To calculate how much umbrella coverage you should have, consider the following:
- The physical assets you own, like cars and houses.
- The amount of money in your savings account.
- The amount of money in your investment portfolio.
As a general rule of thumb, you should purchase enough umbrella insurance to cover your net worth in full. This will ensure that your personal assets are not at risk if you get sued.
Unlike home or auto insurance, umbrella insurance policies come with very high coverage limits. Most insurance carriers sell umbrella insurance with $1 million to $5 million in coverage.
Remember, even if you don’t have an exceptionally high net worth, your physical and financial assets can be seized in court if you get sued and don’t have enough money to repay the plaintiff (the person or company suing you).
The cost of umbrella insurance
It sounds like umbrella insurance would be expensive, but most policies are more affordable than you might imagine. Most insurance companies estimate that a $1 million umbrella insurance policy costs between $150 to $300 per year, with higher premiums for higher coverage limits.
The cost of umbrella insurance depends on a few different factors, though. Here are some of the biggest ones:
- Your insurance company.
- The amount of coverage you purchase.
- Your unique risk factors.
If you’re on the fence about getting umbrella insurance, the extra cost probably won’t raise your insurance premiums by too much. But keep in mind that the more risk you face, the more expensive your premium will be. Certain situations, like keeping firearms in your house, can have a bigger impact on the cost of your coverage.
Who needs umbrella insurance?
Umbrella insurance is never a legal requirement, but it can be beneficial for many people. However, you should strongly consider getting umbrella insurance if you have a high net worth or are at an increased risk of getting sued.
If you fall into one of the categories below, you can potentially benefit from umbrella insurance:
- You own a high-value home.
- You have a significant financial net worth.
- You frequently host parties at your home.
- You have a pool, trampoline, dog, or other things in your home that could cause injury to others.
- You are concerned about getting sued while traveling internationally.
- You are a landlord or own rental properties.
Where to buy umbrella insurance
Most major insurance companies sell umbrella insurance policies. Some offer quotes online, while others require you to call an agent. However, every umbrella insurance policy is different, so it’s important to compare a few policies before you purchase one.
For example, most insurance companies sell umbrella insurance policies with coverage limits of $1 million to $5 million, but you can find policies with higher limits. In addition, certain policies may have exclusions. You’ll want to make sure the policy will cover you sufficiently based on your lifestyle and the unique risks you face.
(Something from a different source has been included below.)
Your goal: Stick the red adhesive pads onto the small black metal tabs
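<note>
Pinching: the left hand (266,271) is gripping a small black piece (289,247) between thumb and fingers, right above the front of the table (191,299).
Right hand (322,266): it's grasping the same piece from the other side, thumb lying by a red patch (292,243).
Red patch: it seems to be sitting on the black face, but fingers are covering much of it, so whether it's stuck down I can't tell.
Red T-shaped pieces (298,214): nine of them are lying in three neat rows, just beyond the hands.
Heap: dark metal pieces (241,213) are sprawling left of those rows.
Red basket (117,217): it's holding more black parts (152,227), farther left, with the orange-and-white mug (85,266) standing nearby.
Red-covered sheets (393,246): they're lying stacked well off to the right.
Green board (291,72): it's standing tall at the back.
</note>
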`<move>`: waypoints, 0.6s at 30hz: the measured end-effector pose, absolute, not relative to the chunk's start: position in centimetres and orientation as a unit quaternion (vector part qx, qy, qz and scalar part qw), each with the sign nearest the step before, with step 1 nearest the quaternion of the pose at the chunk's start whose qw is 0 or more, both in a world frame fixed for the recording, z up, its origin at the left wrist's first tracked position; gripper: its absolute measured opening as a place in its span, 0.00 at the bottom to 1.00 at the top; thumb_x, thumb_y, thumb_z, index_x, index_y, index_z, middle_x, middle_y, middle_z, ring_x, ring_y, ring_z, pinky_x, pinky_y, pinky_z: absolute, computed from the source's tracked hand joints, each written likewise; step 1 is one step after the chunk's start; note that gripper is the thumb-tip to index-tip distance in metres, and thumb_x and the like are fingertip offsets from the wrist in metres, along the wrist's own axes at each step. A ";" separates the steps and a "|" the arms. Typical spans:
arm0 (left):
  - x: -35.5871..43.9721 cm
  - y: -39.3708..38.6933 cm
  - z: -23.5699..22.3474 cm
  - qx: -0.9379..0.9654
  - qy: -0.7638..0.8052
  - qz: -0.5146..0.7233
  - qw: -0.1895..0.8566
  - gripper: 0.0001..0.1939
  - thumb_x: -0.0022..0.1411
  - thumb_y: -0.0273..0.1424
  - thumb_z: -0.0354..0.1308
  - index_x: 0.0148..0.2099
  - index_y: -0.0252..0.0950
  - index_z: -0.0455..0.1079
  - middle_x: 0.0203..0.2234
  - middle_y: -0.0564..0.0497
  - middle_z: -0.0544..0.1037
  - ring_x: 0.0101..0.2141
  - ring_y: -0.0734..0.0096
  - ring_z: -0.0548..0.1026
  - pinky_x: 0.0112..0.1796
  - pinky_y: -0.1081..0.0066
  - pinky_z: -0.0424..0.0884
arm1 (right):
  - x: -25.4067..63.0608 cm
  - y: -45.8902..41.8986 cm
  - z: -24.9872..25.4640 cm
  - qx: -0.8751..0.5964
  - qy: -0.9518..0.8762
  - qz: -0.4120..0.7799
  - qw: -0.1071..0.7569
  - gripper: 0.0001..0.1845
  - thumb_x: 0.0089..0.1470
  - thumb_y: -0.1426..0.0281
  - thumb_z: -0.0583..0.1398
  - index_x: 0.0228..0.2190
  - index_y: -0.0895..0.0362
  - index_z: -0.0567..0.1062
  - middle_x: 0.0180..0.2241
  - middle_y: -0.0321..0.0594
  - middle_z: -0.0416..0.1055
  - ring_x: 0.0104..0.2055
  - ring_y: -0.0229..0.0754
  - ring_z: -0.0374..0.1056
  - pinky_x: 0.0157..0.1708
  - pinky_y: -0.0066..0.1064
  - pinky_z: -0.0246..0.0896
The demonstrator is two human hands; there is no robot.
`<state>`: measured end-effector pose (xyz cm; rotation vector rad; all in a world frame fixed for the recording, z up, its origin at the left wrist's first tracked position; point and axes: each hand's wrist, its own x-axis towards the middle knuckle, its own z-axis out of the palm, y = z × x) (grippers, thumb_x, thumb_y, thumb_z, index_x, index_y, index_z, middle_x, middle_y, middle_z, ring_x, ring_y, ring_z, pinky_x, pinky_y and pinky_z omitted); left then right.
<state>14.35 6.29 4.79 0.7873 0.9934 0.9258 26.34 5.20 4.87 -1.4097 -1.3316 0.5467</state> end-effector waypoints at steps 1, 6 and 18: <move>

At this point, you might be asking yourself, “Is umbrella insurance worth it?” The answer is: it depends. Every person has different insurance needs, and that goes for umbrella insurance, as well.
If you have a high net worth or have an increased risk of getting sued, having umbrella insurance can provide an extra layer of protection and added peace of mind. Even if you don’t have a substantial savings account or multiple real estate properties, having umbrella insurance can still be useful.
Personal liability claims happen unexpectedly, whether your normally friendly dog bites a delivery driver, you hit another skier on the slopes, or you cause a major pileup on the highway. Because most umbrella insurance policies are budget-friendly, it can be a good thing to add to your insurance portfolio.